Спустя пять лет он стал профессором-консультантом в Мемориалке. Никто и не сомневался, что Льюис займет эту должность: ему надо было лишь дождаться, когда кто-нибудь из сотрудников выйдет на пенсию и в больнице откроется вакансия.
Кабинет Карра в Мемориалке больше подошел бы молодому одаренному интерну. Он был завален научными журналами, книгами и отчетами об исследованиях. А еще он был старый и грязный и располагался в дальнем конце корпуса Кальдера, рядом с урологической лабораторией. И в нем, на груде хлама, восседала прелестная соблазнительная секретарша, имевшая деловой и совершенно неприступный вид. Бесполезная красота на фоне сугубо функционального уродства.
– Доктор Карр на обходе, – сухо сообщила мне секретарша. – Он просил вас подождать.

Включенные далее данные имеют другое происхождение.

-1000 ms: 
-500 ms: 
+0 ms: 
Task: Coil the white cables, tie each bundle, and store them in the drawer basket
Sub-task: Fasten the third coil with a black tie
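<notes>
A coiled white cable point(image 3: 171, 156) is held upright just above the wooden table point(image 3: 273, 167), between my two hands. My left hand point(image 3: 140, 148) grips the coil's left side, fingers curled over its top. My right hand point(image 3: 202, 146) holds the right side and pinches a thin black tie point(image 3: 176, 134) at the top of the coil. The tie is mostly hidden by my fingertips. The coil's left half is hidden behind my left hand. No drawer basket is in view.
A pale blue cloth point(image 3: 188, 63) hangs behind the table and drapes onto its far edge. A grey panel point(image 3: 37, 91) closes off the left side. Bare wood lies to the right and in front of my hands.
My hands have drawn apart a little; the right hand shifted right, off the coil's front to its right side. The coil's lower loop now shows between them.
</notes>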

Я вошел в кабинет и сел, сбросив со стула кипу старых номеров «Американского журнала экспериментальной биологии». Через несколько минут появился профессор Карр. На нем был белый лабораторный халат, разумеется, расстегнутый (профессор-консультант никогда не застегивает лабораторный халат), на шее болтался стетоскоп. Воротник сорочки был изрядно потерт (профессор-консультант не так уж много зарабатывает), но черные туфли сверкали (профессор-консультант знает, что действительно важно, а что – нет). По своему обыкновению, Карр держался холодно, сдержанно и настороженно.